Last month I wrote about DeGuelle v. Camilli, 664 F.3d 192 (7th Cir. 2011), the potentially landmark Seventh Circuit decision allowing a whistle-blower’s RICO case against his former employer to proceed.  The case was predicated upon Mr. DeGuelle’s alleged firing in retaliation for his blowing the whistle to the Feds about his employer’s pattern of filing false tax returns.   A bit of further discussion is needed to understand what constitutes a “whistle-blower” under 18 U.S.C. 1513(e), the section of the Sarbanes-Oxley Act made a type of “racketeering activity” in 2002 enabling Mr. DeGuelle to assert his RICO claim.  That section forbids an employer from retaliating against an employee (i.e., interfering with the terms of his or her employment by firing, demotion, suspension, etc.) after the employee “provid[es] to a law enforcement officer any truthful information relating to the commission of a federal offense.”  A different section of the statute defines “law enforcement officer” as a federal employee authorized to investigate or prosecute violations of federal law.  So the employee must actually report something to a “law enforcement officer,” the employer must know that the employee has done so, and the employer must thereafter retaliate against the  employee for blowing the whistle.

Complaints to an employer about possible illegal behavior or threats to report illegal behavior are not enough.  The employee must report it.  And the report must concern the violation of a federal law and be made to a federal official, such as the F.B.I., I.R.S., U.S. Attorney’s office, the Department of Homeland Security (overseeing immigration law), the Department of Labor (overseeing Sarbanes-Oxley Act violations), or some other federal agency.  Reporting a state law crime to a state or local official such as the police do not count.  (Although some state RICO laws have corresponding provisions which cover reports to state and local law enforcement officials.)

Mr. DeGuelle reported his employer’s alleged violations of the Sarbanes-Oxley Act to the Department of Labor.  He was subsequently fired.  He claims the firing was retaliatory.  His employer claims he was fired for violating company rules prohibiting the disclosure of confidential information to third parties. (This raises a catch-22.  How can an employee report a federal crime if his employer prohibits doing so?  And is the employer with such a rule then within its rights to terminate the employee without being subjected to a charge of retaliation?   I will not sort this out here.)  A jury in Wisconsin will ultimately decide who to believe.  Ironically, after receiving DeGuelle’s report, the Department of Labor responded by telling him his employer was not subject to Sarbanes-Oxley Act and took no action.  But this did not undermine his retaliation claim.  1513(e) does not require that the law enforcement officer do anything after receiving the employee’s report. In fact, the employer could be vindicated and the employee would still have a valid retaliation claim if he was punished for making the report.  1513(e) was enacted to encourage whistleblowers to come forward.  It does not require they be right.

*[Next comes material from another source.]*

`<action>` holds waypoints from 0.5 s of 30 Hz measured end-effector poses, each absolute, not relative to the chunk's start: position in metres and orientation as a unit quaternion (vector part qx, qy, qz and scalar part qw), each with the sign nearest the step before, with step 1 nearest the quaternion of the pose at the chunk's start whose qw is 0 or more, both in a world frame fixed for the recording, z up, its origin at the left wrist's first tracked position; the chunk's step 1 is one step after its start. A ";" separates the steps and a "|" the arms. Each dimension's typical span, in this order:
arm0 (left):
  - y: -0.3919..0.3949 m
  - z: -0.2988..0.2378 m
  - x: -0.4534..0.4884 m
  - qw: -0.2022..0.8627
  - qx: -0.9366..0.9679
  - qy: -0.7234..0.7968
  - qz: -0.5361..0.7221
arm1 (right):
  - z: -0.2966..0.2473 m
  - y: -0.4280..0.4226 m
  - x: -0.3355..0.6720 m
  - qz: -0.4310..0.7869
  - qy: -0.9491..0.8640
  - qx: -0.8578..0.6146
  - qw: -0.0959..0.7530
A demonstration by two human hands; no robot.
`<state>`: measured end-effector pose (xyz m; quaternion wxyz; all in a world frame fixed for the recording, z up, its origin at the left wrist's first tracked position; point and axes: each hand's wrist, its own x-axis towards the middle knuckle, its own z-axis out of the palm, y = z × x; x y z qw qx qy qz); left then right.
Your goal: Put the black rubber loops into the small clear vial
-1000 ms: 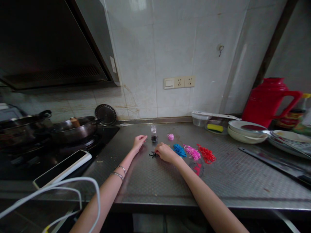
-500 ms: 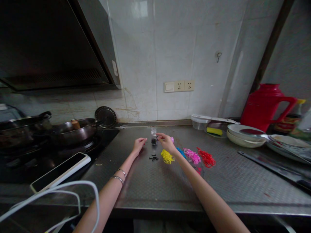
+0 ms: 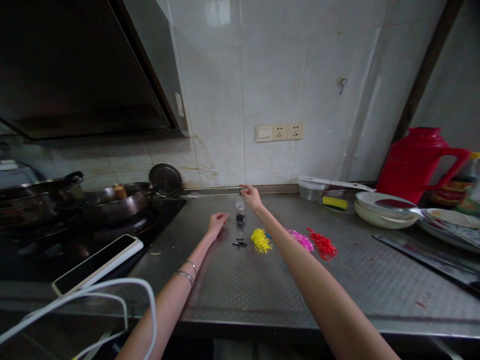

Potential RICO plaintiffs must also keep in mind that a single RICO violation is never enough for a civil RICO case.  The statute requires at least two violations, but even two is usually insufficient.  A “pattern of racketeering activity” is needed. .  As I stated last month, Mr. DeGuelle cleverly combined his employer’s alleged racketeering activity about which he blew the whistle, tax frauds made to the I.R.S., with his own retaliatory firing, to create a pattern.  The District judge rejected that construction, believing they were unrelated “schemes.”  But the Seventh Circuit agreed with Mr. DeGuelle’s description of all of the acts as a single scheme in which all of the violations, the tax frauds, were related to his firing.  He categorized the firing as a “cover up” of the crimes, thereby tying them together, at least for pleading purposes.

Potential whistle-blowers should document their acts carefully.  If they complain to a federal law enforcement officer, they need to know who they spoke to, and which agency that person works for.  Then if they are subsequently retaliated against, they must have some basis for alleging the retaliation was indeed retaliation for the whistle-blowing and not for a legitimate cause.  Sometimes employers will tell an employee why they are being terminated.  Sometimes they will not.  Generally, under the employment at will doctrine, an employer can fire an employee for any reason or no reason.  But an employee whose employment contract requires cause for termination or demotion should demand to know why they are being let go.  In such cases, there is often a pretextual reason given.  A whistleblower with a good RICO lawyer should be able to do what Mr. DeGuelle did, craft a complaint which highlights the real (in his view) reason for his termination.